▶ **WORK TO BE COMPLETED**:
Quote the material below exactly as written, from the first line to the line that holds "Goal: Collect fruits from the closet", endpoints included.

▶ **DATA SECTION**:
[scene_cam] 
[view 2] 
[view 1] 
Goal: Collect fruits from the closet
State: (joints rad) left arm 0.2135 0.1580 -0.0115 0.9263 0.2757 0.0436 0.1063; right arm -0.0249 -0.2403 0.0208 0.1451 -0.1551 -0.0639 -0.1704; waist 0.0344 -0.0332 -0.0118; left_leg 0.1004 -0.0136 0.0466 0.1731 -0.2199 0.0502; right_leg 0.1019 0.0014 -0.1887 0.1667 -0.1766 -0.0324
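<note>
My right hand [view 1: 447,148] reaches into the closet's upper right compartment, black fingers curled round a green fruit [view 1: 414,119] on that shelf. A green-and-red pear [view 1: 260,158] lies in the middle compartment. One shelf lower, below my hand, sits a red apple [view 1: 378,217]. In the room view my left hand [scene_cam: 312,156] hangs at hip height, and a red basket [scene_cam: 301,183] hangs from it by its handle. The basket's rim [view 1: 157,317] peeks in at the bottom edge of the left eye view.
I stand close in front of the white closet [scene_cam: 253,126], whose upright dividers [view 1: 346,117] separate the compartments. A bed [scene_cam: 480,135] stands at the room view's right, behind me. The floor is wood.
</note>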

▶ **TASK SOLUTION**:
[scene_cam] 
[view 2] 
[view 1] 
Goal: Collect fruits from the closet

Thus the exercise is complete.